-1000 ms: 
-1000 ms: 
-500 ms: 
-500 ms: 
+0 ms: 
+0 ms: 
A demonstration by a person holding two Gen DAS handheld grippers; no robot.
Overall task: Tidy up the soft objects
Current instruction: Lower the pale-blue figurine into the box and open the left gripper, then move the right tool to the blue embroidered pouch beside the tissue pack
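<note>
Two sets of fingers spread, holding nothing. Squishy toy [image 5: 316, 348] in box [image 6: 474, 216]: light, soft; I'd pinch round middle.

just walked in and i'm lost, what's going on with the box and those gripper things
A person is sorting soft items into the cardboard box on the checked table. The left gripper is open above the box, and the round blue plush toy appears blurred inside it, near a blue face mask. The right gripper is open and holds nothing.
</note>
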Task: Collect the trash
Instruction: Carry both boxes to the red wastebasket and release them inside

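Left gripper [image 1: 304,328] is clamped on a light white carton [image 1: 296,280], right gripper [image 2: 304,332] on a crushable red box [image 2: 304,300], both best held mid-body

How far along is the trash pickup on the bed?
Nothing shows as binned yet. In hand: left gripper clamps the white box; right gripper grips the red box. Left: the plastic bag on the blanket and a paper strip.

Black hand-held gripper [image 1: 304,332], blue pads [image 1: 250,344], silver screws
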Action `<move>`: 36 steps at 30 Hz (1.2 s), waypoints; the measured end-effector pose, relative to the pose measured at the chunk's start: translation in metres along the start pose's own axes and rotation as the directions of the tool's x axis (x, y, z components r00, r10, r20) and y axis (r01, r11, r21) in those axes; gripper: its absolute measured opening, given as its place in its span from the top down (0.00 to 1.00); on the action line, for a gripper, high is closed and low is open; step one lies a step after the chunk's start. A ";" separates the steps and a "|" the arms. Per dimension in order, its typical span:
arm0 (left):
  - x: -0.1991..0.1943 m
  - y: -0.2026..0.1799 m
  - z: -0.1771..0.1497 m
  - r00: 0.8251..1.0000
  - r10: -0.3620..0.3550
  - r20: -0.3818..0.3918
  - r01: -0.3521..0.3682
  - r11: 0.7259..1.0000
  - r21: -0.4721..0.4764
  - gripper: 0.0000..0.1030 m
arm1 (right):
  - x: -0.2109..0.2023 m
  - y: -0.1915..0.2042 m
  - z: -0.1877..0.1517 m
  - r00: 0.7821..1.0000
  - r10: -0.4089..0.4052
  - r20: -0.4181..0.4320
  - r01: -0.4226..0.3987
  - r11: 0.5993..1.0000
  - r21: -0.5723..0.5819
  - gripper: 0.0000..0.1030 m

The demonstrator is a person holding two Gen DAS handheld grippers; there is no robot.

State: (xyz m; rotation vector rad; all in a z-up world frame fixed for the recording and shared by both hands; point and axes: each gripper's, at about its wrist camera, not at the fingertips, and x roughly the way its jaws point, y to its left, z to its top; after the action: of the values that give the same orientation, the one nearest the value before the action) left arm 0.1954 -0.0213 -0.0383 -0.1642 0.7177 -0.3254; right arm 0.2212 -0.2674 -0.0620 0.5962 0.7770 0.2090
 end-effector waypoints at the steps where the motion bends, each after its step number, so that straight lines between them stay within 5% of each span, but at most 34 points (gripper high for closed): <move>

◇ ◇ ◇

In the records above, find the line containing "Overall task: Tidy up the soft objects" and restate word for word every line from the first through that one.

#### Answer to this task
-1000 ms: 
-1000 ms: 
-500 ms: 
-500 ms: 
+0 ms: 
+0 ms: 
A demonstration by a person holding two Gen DAS handheld grippers; no robot.
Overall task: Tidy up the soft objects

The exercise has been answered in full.